Quand la peste porcine fait aussi des heureux

En Belgique, nous connaissons malheureusement la peste porcine africaine, même si pour le moment elle n’affecte pas nos élevages. En Chine, en revanche, cette maladie est dévastatrice dans les élevages de porcs, alors que ce pays détient près de la moitié de la population porcine mondiale.

Selon des estimations, cette épidémie pourrait provoquer une baisse de 20% des stocks de porcs dans ce pays avec des conséquences multiples et non négligeables. C’est ce que souligne la FAO dans son dernier rapport sur "les perspectives alimentaires", publié le 9 mai dernier, en pointant les gagnants et les perdants de cette maladie.

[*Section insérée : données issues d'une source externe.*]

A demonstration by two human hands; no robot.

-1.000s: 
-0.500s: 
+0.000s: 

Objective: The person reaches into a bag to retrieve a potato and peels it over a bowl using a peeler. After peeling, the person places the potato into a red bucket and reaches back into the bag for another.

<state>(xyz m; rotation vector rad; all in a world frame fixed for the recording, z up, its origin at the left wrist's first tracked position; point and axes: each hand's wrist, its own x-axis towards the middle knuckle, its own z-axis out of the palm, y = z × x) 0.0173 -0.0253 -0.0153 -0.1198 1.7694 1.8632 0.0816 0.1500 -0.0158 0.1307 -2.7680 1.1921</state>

Certains en sortiront vainqueurs

En premier lieu, les gagnants seront les producteurs de porcs en Europe et aux États-Unis. En plus, ces derniers pourraient bénéficier d'une combinaison rare d'événements qui leur octroieraient des prix plus élevés, des volumes d'exportation plus élevés et des prix des aliments pour animaux plus bas. Comme en plus, cette peste porcine a également fait son apparition au Vietnam, au Cambodge et en Mongolie, cela pourrait encore aggraver le déficit de production porcine en Asie.

Par ailleurs, alors que les producteurs d'Europe et des Amériques pourraient être les plus avantagés en termes de marchés de la viande de porc, d'autres pourraient en profiter sur le marché de la volaille. La Chine devra en effet recourir à d'autres types de viande, dont notamment la viande de volaille. Les principaux producteurs de volaille sont le Brésil, les États-Unis et la Thaïlande, ainsi que certains pays de l'UE. Au sein de l'UE, les Pays-Bas, la Pologne et la Belgique pourraient bénéficier d'exportations plus soutenues et de prix à l'exportation plus élevés et devraient également profiter de la baisse des prix du soja puisqu’ils en importent.

D’autres seront plus affaiblis

Si les producteurs de porcs en dehors de la Chine se frottent les mains, ceux qui produisent des céréales fourragères et des oléagineux, et en particulier les graines de soja vont souffrir. En effet, la Chine importe près des deux tiers des graines de soja vendues à travers le monde et près de la moitié de ces graines sont destinées à l'élevage domestique de porcs.

Les importations avaient déjà ralenti en raison des tensions commerciales avec les États-Unis, mais elles risquent de ralentir encore davantage avec la décision du pays de réduire la quantité de protéines présentes dans la nourriture destinée aux porcs et de l’hécatombe dans les élevages.

À la suite de ces tensions commerciales, les autorités chinoises ont décidé en octobre 2018 de réduire de 1,5% les besoins en protéines pour l'alimentation des porcs et de 1% pour celle des volailles, afin de diminuer la demande de soja. En plus, au même moment, la consommation de viande en Chine ne devrait pas augmenter comme cela a été le cas par le passé, comme le souligne la FAO dans son rapport, car les niveaux de consommation de viande, de poissons d'élevage et d'œufs ont déjà atteint 95 kilos par habitant par an.

Un nette fluctuation des prix

La conjonction de ces éléments, et alors que la Chine a déjà changé ses importations en provenance des États-Unis par des importations venant du Brésil et d’Argentine, devrait entraîner une concurrence encore plus vive entre les fournisseurs et donc peser sur les prix.

Comme en plus selon la FAO, "les marchés mondiaux sont bien approvisionnés et qu'ils devraient vraisemblablement contribuer à faire baisser le coût des importations alimentaires", les autres céréales pourraient aussi voir leurs prix orientés à la baisse dans ce contexte.